*What the task requires*. For the records below, count the lines containing the word "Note" and reply with the number alone.

(Beginning of Provided records)

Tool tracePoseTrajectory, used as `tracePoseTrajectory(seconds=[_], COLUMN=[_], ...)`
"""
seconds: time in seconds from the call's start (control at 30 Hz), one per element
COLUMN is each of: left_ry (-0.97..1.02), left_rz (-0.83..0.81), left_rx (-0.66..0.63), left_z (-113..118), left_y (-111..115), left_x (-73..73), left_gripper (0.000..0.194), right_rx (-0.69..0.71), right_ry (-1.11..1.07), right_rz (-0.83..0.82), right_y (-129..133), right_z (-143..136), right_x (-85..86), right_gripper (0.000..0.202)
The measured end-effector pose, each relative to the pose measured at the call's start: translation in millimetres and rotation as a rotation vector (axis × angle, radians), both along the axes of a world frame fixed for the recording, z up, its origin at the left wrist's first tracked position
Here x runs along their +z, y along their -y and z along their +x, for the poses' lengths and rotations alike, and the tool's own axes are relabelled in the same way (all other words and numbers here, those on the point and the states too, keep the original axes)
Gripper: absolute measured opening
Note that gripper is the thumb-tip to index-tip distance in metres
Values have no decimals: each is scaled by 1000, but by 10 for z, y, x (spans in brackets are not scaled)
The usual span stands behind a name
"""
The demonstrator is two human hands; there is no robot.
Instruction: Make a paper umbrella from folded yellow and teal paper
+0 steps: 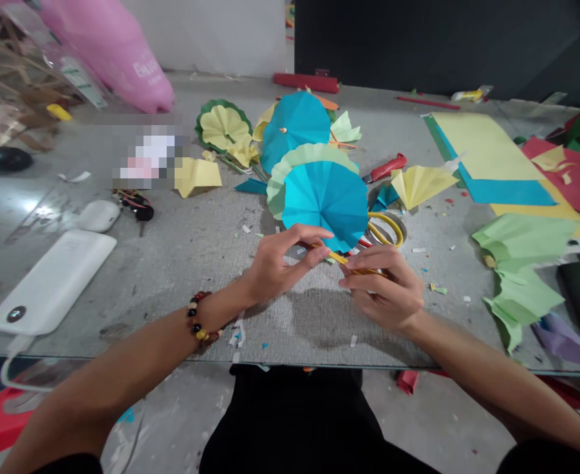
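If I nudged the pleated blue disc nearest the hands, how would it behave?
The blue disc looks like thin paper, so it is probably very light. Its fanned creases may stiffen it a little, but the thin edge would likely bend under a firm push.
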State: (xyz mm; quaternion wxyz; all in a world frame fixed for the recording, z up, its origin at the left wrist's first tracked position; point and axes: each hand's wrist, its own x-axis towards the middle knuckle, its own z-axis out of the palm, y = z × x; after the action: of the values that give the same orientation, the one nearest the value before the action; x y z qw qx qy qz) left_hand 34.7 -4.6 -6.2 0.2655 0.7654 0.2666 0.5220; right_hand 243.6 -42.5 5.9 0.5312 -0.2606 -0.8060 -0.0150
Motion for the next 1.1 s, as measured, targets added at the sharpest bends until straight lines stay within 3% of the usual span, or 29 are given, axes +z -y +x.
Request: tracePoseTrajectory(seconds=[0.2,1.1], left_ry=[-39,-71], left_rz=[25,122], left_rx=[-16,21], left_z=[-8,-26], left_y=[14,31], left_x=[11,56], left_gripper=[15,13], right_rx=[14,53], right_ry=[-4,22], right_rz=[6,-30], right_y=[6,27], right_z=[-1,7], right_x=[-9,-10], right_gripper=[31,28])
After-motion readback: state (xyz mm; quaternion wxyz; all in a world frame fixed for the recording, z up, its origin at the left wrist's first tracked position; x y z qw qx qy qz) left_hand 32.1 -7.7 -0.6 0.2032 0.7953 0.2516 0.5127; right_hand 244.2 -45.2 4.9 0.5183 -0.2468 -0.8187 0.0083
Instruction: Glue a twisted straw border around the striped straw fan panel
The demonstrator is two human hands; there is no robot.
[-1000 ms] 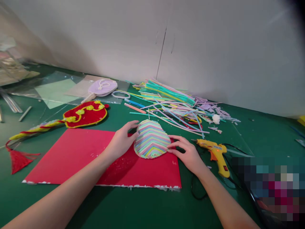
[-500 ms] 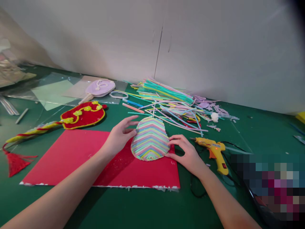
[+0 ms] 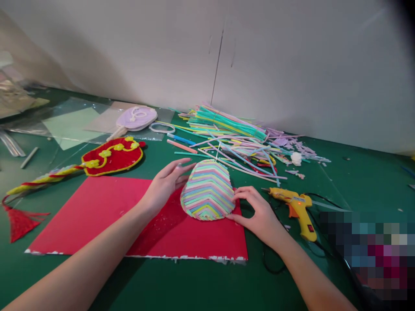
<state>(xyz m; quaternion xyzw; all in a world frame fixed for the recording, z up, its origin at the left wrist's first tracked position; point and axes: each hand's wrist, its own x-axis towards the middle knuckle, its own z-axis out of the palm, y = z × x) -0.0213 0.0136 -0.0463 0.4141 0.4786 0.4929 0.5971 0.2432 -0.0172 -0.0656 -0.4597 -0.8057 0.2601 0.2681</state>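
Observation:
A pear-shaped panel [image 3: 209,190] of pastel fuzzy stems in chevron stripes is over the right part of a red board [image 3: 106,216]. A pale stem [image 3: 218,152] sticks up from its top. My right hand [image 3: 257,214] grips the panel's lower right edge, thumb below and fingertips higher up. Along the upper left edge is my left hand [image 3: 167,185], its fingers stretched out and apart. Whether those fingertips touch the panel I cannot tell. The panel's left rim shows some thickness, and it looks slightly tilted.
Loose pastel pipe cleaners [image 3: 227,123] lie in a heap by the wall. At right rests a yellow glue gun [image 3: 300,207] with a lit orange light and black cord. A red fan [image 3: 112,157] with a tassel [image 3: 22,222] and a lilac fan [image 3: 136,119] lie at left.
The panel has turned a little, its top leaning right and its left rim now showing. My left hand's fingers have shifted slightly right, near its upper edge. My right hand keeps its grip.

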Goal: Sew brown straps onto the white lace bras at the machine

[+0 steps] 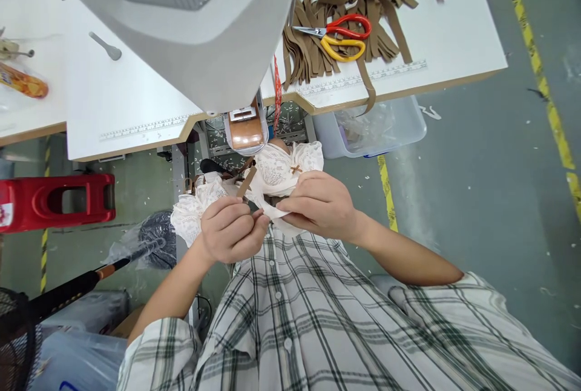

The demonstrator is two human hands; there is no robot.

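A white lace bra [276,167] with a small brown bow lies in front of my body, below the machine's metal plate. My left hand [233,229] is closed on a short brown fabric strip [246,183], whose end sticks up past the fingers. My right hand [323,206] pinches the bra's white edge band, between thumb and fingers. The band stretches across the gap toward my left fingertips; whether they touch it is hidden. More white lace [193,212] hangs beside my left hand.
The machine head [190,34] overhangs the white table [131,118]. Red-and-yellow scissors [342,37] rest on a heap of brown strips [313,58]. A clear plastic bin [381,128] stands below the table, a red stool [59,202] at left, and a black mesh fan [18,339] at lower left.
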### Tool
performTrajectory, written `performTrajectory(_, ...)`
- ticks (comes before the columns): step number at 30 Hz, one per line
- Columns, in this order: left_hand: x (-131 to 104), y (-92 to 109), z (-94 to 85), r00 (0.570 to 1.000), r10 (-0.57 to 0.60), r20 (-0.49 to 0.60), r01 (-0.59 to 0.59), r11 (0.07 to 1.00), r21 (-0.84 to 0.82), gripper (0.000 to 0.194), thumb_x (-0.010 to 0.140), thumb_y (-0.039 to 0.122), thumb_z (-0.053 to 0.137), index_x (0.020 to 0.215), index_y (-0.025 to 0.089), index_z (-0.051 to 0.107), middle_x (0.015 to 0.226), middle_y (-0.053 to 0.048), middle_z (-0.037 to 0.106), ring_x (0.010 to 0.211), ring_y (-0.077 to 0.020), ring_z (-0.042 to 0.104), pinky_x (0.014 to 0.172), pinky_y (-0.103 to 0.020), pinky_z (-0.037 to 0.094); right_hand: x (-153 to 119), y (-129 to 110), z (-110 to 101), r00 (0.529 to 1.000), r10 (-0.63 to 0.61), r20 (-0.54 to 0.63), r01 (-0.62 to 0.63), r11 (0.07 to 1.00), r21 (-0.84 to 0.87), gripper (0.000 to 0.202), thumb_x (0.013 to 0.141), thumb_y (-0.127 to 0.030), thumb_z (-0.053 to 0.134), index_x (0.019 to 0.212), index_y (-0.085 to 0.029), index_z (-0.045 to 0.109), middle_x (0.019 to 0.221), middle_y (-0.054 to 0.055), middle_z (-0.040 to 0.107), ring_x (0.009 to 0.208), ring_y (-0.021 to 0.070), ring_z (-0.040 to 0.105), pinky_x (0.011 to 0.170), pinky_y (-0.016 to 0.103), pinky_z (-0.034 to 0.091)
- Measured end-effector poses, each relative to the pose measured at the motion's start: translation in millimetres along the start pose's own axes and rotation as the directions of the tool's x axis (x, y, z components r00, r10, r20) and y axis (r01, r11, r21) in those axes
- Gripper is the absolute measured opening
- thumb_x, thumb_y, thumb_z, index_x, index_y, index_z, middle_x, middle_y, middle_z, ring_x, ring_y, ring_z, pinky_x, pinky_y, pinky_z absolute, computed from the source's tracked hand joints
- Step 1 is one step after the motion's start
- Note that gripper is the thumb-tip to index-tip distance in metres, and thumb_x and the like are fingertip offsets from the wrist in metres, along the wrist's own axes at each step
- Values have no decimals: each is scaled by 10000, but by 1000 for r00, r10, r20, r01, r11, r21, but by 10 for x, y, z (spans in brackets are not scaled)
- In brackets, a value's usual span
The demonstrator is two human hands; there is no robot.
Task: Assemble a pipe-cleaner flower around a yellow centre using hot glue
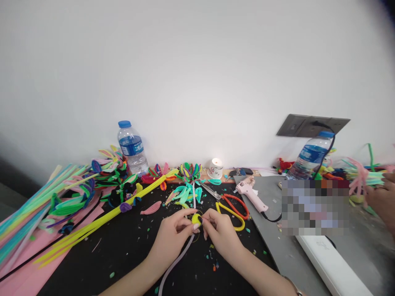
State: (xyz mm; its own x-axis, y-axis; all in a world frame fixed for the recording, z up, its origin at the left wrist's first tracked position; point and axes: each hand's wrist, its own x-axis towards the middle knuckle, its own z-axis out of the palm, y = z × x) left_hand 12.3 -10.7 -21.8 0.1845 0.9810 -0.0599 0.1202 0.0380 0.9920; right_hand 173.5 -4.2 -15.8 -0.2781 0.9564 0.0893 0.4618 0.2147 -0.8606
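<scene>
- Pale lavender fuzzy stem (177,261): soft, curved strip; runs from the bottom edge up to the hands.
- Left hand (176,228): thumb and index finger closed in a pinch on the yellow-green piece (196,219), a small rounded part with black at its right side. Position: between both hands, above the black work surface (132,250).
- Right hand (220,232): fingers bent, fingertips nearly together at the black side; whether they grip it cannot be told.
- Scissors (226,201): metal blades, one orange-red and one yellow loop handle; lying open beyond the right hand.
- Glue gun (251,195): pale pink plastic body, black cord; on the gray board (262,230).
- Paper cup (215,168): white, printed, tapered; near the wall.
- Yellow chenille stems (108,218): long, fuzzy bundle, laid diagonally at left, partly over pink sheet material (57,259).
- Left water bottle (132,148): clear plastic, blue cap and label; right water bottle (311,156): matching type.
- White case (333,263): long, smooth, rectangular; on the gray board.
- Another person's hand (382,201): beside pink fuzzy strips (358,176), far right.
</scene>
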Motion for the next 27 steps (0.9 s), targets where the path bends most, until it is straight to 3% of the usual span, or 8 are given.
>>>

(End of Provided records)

*Answer space*. 2